About Ajiri Tea
In 2008 Sara Holby, at the age of 21, went to western Kenya to volunteer for an NGO that distributed food and medicine to members of the community suffering from HIV/AIDS. Five months into her stay, the global financial recession caused international sponsors of the NGO to pull their donations, leaving many without food and medicine that seemingly overnight stopped coming. Shortly thereafter, Sara’s sister, Kate (then 19 years old) visited Sara in Kenya.
Seeing the detrimental cycle of aid and the side effects of dependence and low self-esteem, they looked to create a sustainable project.

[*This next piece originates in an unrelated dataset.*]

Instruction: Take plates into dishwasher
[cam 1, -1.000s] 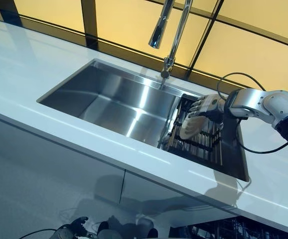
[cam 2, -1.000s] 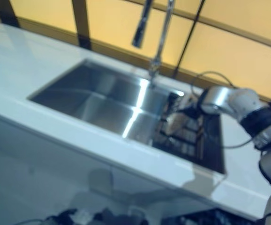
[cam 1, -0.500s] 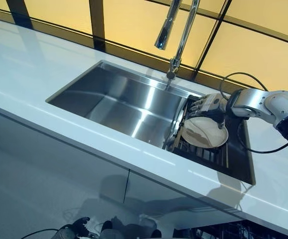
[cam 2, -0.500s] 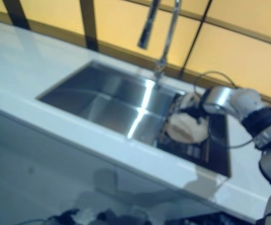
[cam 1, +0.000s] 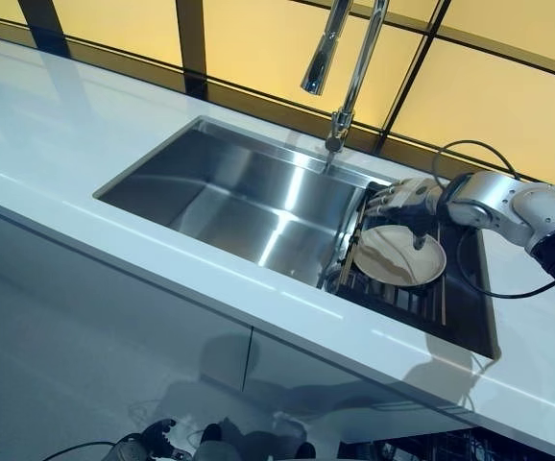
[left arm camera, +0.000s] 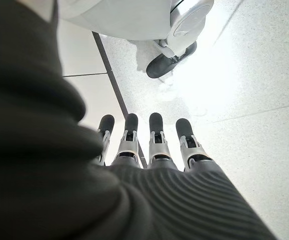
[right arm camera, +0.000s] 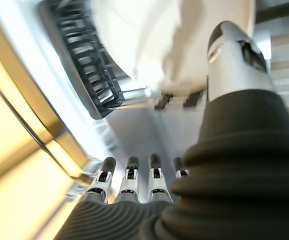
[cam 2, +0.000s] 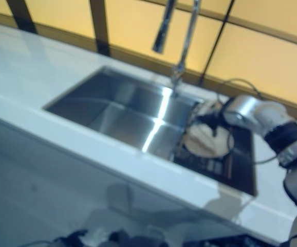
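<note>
A cream plate (cam 1: 399, 255) is in the black dish rack (cam 1: 400, 296) at the right end of the steel sink (cam 1: 222, 188), tilted with its face up. My right hand (cam 1: 405, 199) is at the plate's far rim. Its thumb (right arm camera: 233, 56) lies across the plate's face (right arm camera: 149, 45) and its fingers (right arm camera: 129, 181) reach behind the rim, pinching it. My left hand (left arm camera: 149, 145) hangs low over the floor with straight fingers, holding nothing.
A tall faucet (cam 1: 343, 67) stands behind the sink. White counter (cam 1: 57, 125) runs around it, with a yellow window wall behind. A dishwasher rack (cam 1: 431, 448) shows below the counter's front edge at lower right.
The plate stood on edge in the rack; my right hand has tipped it over so its face now shows. The camera has shifted a little.
</note>
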Available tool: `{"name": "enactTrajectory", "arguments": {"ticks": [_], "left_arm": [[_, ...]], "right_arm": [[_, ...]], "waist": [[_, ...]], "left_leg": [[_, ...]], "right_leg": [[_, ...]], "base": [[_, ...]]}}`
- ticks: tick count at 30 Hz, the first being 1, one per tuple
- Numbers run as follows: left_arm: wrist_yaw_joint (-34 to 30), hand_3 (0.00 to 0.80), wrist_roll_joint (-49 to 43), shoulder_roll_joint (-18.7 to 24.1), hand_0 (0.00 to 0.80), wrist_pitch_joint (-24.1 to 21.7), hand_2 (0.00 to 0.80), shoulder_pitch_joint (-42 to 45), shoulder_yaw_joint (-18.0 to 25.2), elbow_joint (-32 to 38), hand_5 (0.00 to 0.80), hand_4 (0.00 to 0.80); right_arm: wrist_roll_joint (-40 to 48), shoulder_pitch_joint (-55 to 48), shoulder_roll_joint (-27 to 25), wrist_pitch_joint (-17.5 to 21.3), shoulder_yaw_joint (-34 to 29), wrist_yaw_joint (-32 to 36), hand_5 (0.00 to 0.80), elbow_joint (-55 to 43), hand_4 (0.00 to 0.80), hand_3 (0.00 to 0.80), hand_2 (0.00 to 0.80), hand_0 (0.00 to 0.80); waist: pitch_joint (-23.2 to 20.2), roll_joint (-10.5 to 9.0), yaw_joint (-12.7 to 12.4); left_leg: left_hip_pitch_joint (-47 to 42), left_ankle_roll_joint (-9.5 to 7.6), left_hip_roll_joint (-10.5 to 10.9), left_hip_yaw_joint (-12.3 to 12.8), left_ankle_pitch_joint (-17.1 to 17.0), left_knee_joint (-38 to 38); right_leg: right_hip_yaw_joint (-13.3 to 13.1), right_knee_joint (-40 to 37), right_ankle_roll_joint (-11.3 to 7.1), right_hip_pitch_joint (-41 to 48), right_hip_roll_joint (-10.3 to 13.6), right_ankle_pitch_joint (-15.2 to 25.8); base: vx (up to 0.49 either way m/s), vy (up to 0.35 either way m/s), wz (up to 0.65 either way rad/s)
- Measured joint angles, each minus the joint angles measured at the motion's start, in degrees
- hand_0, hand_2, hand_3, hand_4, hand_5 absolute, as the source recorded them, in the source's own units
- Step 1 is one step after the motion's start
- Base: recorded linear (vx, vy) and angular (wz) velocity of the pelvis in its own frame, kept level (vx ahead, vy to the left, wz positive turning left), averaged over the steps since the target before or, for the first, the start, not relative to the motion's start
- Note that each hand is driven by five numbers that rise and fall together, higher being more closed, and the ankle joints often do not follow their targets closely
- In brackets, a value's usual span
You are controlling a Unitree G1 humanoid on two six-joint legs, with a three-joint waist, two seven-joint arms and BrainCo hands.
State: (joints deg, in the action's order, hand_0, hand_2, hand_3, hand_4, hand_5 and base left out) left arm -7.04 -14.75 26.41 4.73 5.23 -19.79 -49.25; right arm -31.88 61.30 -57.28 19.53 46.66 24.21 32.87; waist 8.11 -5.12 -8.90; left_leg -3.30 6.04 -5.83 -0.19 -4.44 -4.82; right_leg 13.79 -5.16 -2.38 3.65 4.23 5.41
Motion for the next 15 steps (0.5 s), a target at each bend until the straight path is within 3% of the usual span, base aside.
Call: {"name": "enactTrajectory", "arguments": {"ticks": [4, 8, 11, 15], "left_arm": [[0.19, 0.000, 0.35, -0.51, 0.000, -0.50, 0.000, -0.14, 0.01, -0.59, 0.000, 0.000], [0.37, 0.000, 0.49, -1.02, 0.000, -0.61, 0.000, -0.47, 0.01, -1.19, 0.000, 0.000], [0.37, 0.000, 0.54, -1.30, 0.000, -0.68, 0.000, -0.86, 0.01, -1.87, 0.000, 0.000], [0.42, 0.000, 0.57, -1.43, 0.000, -0.73, 0.000, -0.96, 0.03, -2.18, 0.000, 0.000]], "right_arm": [[8.28, -3.39, 0.25, -9.50, -6.62, 1.55, 0.000, 2.70, 0.000, 0.000, 0.000, 0.000], [12.57, -5.69, 0.42, -16.11, -10.69, 2.06, 0.000, 5.21, 0.000, 0.000, 0.000, 0.000], [13.13, -7.88, 0.60, -18.63, -12.38, 3.37, 0.000, 6.29, 0.000, 0.000, 0.000, 0.000], [12.89, -10.20, 1.14, -18.88, -12.56, 4.90, 0.000, 6.45, 0.000, 0.000, 0.000, 0.000]], "waist": [[0.55, 0.84, 0.08], [1.05, 1.54, 0.32], [1.18, 1.73, 0.35], [1.32, 1.81, 0.61]], "left_leg": [[-0.10, -0.01, 0.07, -0.02, -0.02, 0.00], [-0.24, -0.01, 0.11, -0.02, -0.03, 0.00], [-0.31, -0.01, 0.10, -0.03, -0.03, -0.01], [-0.65, -0.01, 0.07, 0.01, -0.03, -0.04]], "right_leg": [[0.03, 0.01, -0.05, 0.01, 0.04, -0.01], [0.06, 0.03, -0.03, 0.07, 0.01, 0.00], [0.12, 0.01, -0.04, 0.13, -0.05, -0.01], [0.15, -0.01, -0.06, 0.39, -0.03, -0.02]], "base": [[0.002, 0.038, 0.00], [0.000, 0.000, 0.00], [0.000, 0.000, 0.00], [0.000, 0.000, 0.00]]}}
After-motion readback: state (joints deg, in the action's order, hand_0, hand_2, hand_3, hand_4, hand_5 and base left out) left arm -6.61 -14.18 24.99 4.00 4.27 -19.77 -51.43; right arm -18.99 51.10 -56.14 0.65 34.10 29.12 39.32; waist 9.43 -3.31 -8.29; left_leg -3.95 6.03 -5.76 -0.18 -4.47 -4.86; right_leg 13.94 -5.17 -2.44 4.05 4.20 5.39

With their mother, Ann Funkhouser, the three of them decided to start a company with the goal of creating employment. Tea is a major industry in western Kenya, so they set off to start a tea company. And since women tend to reinvest over 90% of their earnings back into their families, they looked to employ women to hand make the labels for the tea boxes and the twines that go inside.
Ajiri tea wanted, however, to create a full cycle of sustainable aid. Because education is a sustainable investment, 100% of the net profits go back to Kenya to pay school fees for orphans. Ajiri Tea Company is now sponsoring 29 orphans in school and is employing four different women’s groups. In the spring of 2013, Ajiri Tea Company expanded to include Kenyan AA coffee, and maintains the mission of employment and education.
Ajiri Tea Company is now sponsoring 29 orphans in school and is employing four different women’s groups.